Celebrate each success, and learn from the challenges.

Coffee Talk

I gave up coffee and Splenda in April and surprisingly my skin has improved. I no longer have to use concealer to brighten the dark spaces on the inside of my eyes by my nose. They are gone!

Since quitting, I had one cup of full decaf, and it didn’t taste very good. So it was the caffeine that kept me drinking coffee — and gave me a 5-day headache after quitting, until I drank some yerba mate. This was as serious an addiction as cigarettes and as hard to quit. Now my new hot beverages are Guayaki Chocolatte Mate and Taylors of Harrogate Scottish Breakfast Tea with soy creamer. And I make smoothies. Instead of Splenda I use stevia from NuNaturals.

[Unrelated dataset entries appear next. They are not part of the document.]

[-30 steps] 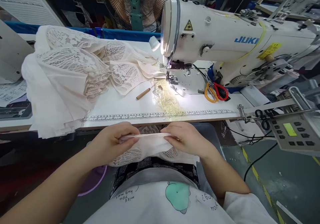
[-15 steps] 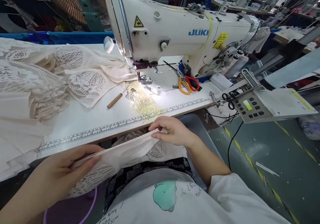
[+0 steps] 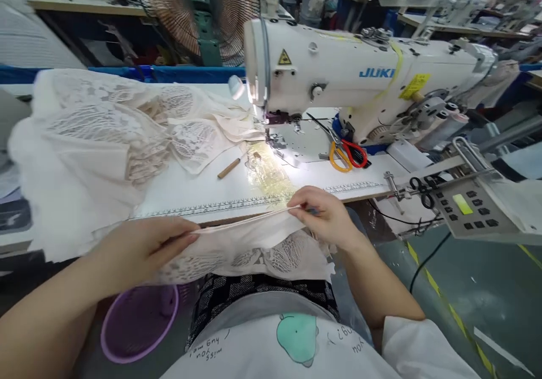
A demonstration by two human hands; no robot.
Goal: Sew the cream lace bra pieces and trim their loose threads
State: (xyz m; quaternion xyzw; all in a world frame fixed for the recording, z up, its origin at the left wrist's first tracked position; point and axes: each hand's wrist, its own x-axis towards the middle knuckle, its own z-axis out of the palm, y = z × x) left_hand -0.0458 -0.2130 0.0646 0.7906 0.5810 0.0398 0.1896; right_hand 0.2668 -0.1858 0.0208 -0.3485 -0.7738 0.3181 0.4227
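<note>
A pale lace garment (image 3: 249,240), cream-white with patterned lace panels, is stretched between my two hands just in front of the table edge. My left hand (image 3: 156,249) pinches its upper edge at the left end. At the other end, my right hand (image 3: 324,215) grips the same edge between thumb and fingers. The lower part of the lace hangs toward my lap. Beyond it stands a white JUKI sewing machine (image 3: 330,74), its needle area lit. More fabric (image 3: 190,142) lies on the table, one end reaching under the needle.
Scissors (image 3: 349,153) with red and yellow handles lie on the machine bed. A wooden-handled tool (image 3: 229,168) rests on the white table (image 3: 203,190). A purple basket (image 3: 139,325) stands below at left. The control panel (image 3: 470,204) juts out at right; a fan (image 3: 203,17) stands behind.
The view has swung left, so the machine and table appear farther right. Both hands still hold the lace garment, which now looks straighter and shows more of its hanging lower part.
</note>
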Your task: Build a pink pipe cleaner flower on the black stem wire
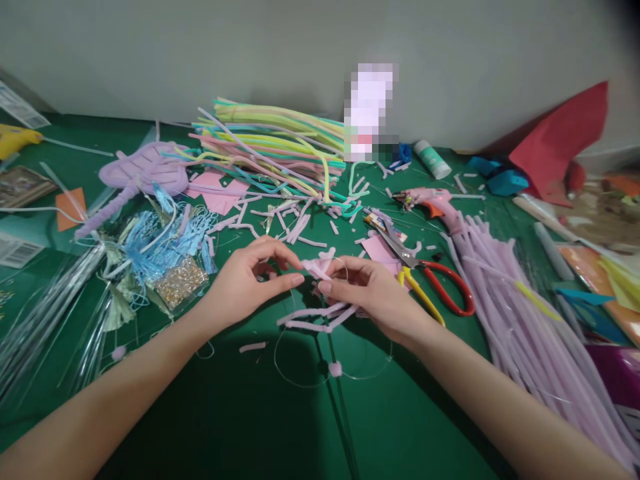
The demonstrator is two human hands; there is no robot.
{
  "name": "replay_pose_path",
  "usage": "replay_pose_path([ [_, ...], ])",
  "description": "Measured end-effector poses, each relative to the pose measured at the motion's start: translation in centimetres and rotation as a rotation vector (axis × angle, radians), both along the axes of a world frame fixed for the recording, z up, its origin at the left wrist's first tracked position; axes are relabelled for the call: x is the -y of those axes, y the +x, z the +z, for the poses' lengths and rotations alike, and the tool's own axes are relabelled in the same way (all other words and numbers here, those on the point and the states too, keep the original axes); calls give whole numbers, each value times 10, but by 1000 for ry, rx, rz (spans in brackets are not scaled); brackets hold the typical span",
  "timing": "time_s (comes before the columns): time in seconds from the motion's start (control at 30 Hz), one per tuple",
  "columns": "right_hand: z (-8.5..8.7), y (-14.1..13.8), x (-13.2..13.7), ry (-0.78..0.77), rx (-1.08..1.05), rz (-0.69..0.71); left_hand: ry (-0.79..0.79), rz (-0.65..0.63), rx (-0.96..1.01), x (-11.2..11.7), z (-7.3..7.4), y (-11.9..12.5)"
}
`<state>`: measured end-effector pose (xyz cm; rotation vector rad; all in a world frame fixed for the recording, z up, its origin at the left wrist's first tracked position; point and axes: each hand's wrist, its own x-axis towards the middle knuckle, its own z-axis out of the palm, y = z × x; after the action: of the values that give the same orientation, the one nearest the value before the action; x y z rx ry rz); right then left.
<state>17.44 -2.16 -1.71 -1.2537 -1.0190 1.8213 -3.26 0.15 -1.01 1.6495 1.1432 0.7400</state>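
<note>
My right hand point(367, 287) pinches a small pale lilac pipe-cleaner shape point(320, 267) between thumb and fingers. Close by on the left, my left hand point(263, 270) brings its thumb and index fingertip nearly together at the edge of that shape; what lies between them is too fine to make out. A bent lilac pipe-cleaner frame point(310, 325) extends below my right hand. Clear thread point(300, 385) loops down from the hands, with a small lilac pom-pom point(335, 369) on it.
Behind lie pipe-cleaner offcuts point(295, 227) and a multicoloured pipe-cleaner bundle point(280, 147). At right are red-handled scissors point(450, 287), a pink glue gun point(435, 200) and lilac pipe cleaners point(520, 333). Blue tassels point(165, 233), gold beads point(180, 283) and a wrapped lilac shape point(145, 167) sit left.
</note>
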Motion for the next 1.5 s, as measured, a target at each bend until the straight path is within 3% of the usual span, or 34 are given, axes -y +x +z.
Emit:
replay_pose_path([
  [0.1, -1, 1, 1, 28, -29, 9, -64, 38, 35, 1, 0, 1],
  [0.2, -2, 2, 0, 10, -37, 6, -89, -26, 18, -1, 2, -2],
  [0.37, -2, 6, -1, -78, -158, -20, -230, -301, 77, -8, 8, -15],
  [0.5, -1, 9, -1, -88, -203, -26, -399, -522, 10, -11, 10, -20],
  [0.6, -2, 10, 0, -97, -215, 27, -395, -496, 17, -12, 9, -20],
  [0.77, -3, 8, 1, -117, -241, 56, -320, -333, 92, -14, 5, -22],
  [0.9, -3, 8, 2, -95, -241, 96, -329, -302, 194, -12, 3, -23],
  [1.0, -5, 10, 3, 64, -146, 143, -326, -217, 272, -8, 2, -19],
  [1.13, -5, 13, 1, 516, 220, 55, -359, -125, 279, -5, 0, -11],
  [1.23, 0, 15, -1, 780, 428, 74, -338, -115, 286, -4, -2, -8],
  [1.37, 7, 18, -4, 910, 516, 164, -334, -142, 347, -4, -9, -6],
  [1.5, 8, 21, -3, 991, 615, 113, -369, -169, 441, -2, -13, -1],
])
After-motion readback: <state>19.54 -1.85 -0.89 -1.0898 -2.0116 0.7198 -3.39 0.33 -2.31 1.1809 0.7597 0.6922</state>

I still miss the coffee ritual: grinding the beans every other day (decaf and full caf mixed), brewing the coffee, frothing the milk, garnishing with nutmeg and cinnamon. That cup of coffee was better than anything you could get at Starbucks, Dunkin Donuts or a gourmet coffee place. Even Quebrada Bakery in Wellesley where they make some of the best coffee I’ve ever tasted and where I got a taste for Ethiopian. Their Dancing Goats was so good.

I used Ethiopian Sidamo beans for the caffeine mixed with Whole Foods Everyday Decaf beans.

Yes, I’m coffee reminiscing. Not as good as drinking it.